Containers for every type of candle.
Choosing a candle container may seem to be a simple and personal decision based mainly on taste. This is true, but if you consider some additional factors, you can save yourself a lot of time and trouble in making the perfect candle.
When a candle burns, it forms a circular burn pool in the wax. As the candle burns down, the burn pool goes deeper into the candle, so that the shape of the melted wax is a cylinder (like a soda can). Therefore, the easiest container to wick is one shaped like a cylinder (like our apothecary jars). You can certainly use a jar with a taper or bulge in it, but it will be significantly more difficult to wick. The same goes for square jars.
Another tip having to do with wicking... In our extensive testing, we've found that wicking a jar over 3-1/2 inches is very difficult with a single wick, especially a candle made with soy wax and a lot of fragrance (our personal favorites!). We recommend 3 inches or less this for easy wicking and less soot.
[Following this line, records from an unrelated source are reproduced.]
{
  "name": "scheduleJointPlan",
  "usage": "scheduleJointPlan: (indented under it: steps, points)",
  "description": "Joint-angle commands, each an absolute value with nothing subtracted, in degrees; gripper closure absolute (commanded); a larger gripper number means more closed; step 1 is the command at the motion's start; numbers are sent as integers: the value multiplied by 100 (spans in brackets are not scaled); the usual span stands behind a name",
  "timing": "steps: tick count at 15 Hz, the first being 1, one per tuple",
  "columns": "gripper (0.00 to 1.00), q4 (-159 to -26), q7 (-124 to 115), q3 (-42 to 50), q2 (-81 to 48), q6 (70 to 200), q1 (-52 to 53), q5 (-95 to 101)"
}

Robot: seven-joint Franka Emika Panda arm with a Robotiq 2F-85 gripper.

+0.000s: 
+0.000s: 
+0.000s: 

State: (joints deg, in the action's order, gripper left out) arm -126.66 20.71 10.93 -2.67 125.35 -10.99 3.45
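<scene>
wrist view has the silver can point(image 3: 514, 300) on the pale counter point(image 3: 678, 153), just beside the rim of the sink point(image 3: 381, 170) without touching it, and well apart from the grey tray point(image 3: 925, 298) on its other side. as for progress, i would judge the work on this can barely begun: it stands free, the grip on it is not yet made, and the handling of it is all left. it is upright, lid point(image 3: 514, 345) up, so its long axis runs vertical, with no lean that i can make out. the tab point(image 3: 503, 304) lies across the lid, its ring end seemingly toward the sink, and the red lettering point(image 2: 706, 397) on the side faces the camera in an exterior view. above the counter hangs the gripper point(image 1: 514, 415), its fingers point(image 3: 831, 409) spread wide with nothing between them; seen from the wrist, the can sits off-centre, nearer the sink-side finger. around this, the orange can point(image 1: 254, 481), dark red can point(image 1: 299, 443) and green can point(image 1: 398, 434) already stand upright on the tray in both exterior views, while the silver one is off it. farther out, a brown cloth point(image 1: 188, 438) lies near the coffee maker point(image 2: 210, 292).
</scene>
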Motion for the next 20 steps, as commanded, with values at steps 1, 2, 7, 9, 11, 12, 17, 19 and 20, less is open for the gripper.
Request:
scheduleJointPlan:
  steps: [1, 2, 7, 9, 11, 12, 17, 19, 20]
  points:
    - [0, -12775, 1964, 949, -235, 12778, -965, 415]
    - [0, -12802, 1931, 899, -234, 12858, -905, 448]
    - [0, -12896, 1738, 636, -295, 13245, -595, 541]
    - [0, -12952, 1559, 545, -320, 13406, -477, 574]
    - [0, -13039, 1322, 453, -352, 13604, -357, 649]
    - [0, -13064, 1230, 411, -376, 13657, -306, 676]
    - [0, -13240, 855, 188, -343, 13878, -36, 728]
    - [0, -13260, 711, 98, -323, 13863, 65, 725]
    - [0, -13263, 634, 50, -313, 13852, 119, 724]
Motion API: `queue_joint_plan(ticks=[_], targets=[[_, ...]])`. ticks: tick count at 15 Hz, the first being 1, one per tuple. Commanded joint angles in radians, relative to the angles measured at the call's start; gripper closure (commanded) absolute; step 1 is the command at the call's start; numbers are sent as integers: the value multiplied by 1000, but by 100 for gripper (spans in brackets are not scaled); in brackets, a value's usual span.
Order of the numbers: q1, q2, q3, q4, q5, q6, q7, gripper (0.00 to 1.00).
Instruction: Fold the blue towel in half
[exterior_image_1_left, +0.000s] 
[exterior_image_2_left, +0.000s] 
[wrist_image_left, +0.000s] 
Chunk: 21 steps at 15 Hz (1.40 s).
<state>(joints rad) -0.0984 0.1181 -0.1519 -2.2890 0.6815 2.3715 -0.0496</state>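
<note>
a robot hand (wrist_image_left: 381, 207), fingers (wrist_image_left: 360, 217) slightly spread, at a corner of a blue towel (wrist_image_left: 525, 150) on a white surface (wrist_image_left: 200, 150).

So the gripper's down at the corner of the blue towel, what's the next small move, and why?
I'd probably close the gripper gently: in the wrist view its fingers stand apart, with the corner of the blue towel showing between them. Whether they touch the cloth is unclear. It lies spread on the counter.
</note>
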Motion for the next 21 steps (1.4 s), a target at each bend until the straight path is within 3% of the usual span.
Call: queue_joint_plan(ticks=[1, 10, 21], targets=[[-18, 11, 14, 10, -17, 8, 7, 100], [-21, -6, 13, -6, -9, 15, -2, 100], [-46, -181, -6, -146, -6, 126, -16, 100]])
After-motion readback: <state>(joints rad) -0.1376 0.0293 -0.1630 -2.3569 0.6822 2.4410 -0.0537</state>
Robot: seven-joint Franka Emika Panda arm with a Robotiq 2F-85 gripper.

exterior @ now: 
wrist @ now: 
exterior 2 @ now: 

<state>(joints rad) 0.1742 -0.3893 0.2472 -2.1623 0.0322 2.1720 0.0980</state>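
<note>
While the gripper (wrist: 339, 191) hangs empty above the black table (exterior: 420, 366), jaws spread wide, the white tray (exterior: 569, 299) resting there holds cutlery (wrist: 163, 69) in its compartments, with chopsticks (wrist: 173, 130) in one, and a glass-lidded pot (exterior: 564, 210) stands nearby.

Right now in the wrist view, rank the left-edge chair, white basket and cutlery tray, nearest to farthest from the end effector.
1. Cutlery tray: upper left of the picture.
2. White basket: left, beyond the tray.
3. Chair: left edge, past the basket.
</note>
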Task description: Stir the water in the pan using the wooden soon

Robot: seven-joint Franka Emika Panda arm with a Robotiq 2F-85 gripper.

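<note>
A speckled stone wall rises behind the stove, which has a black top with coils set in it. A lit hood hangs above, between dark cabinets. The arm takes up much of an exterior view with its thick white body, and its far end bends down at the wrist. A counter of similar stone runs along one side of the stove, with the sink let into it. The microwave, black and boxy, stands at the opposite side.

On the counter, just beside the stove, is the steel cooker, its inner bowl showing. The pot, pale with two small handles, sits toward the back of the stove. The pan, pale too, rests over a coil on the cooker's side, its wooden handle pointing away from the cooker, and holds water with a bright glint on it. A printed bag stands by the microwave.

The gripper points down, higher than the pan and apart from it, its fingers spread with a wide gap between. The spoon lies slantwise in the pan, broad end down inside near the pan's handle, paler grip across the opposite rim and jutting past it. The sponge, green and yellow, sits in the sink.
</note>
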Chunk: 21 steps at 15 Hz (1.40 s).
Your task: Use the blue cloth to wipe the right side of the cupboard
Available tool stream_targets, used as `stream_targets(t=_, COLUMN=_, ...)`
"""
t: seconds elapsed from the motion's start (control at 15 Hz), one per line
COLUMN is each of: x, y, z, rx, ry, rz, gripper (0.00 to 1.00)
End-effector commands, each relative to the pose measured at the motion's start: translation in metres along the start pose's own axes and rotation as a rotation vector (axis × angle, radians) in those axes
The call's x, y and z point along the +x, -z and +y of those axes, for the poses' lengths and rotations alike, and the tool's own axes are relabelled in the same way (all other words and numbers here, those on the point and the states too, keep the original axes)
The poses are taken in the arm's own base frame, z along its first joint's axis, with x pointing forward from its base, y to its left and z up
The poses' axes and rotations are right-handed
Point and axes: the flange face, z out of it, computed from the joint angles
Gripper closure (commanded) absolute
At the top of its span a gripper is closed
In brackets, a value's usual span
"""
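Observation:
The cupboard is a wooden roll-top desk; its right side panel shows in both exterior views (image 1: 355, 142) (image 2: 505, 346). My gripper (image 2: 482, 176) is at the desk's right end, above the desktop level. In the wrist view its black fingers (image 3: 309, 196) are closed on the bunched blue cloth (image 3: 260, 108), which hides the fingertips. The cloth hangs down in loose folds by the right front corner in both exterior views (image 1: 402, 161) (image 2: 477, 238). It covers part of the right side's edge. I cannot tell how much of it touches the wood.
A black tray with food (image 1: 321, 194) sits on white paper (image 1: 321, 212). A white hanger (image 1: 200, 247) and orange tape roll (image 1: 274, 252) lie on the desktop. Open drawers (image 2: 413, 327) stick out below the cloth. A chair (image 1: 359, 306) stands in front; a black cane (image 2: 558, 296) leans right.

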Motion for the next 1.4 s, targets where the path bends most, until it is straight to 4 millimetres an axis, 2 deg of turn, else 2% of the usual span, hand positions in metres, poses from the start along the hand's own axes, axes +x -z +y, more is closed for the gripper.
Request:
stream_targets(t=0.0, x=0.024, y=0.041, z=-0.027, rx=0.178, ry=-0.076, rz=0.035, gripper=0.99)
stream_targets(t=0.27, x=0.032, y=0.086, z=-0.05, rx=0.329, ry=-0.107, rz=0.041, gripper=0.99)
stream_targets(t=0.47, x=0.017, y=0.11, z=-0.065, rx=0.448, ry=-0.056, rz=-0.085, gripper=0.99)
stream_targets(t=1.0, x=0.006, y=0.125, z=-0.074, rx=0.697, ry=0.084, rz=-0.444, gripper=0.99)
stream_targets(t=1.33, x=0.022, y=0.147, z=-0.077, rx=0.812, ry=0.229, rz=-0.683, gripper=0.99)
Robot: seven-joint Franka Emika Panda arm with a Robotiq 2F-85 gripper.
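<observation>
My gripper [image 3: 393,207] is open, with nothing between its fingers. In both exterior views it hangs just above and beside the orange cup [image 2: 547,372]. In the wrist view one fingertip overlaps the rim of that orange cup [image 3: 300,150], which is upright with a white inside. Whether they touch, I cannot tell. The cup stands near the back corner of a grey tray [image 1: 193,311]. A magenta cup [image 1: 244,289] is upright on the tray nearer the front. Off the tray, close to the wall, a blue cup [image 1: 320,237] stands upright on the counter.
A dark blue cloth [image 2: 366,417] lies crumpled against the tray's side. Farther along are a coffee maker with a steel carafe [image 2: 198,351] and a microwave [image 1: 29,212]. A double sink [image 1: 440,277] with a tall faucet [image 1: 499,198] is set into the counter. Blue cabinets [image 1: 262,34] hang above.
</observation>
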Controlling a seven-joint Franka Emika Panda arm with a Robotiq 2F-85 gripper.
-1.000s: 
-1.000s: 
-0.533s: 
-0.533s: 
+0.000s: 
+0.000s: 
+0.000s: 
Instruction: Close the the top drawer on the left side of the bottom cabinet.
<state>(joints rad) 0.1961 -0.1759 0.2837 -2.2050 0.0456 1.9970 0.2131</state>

Not all containers can be used safely as candle containers. Many jars are not made to handle the heat created by a burning candle. The ASTM is a world-wide standards organization outlines how a container must be made to be safe for candles. There are lots of very technical details at the ASTM website, but all you only need to make sure that your supplier can certify that their containers meet this standard. All of the candle containers at Candlescience definitely do.
How do I choose the best container for my candle?
Based on our experience, and lots of feedback from our customers, we'd like to offer some recommendations for choosing the right candle container for the job:
The easiest containers for making soy candles are those with opaque (not clear) sides. If/when a soy candle frosts, it is very visible through the sides of a translucent (clear) container, like glassware. This can be okay, especially if the wax has no color in it, but expect to see the frosting on the sides when you use glass containers.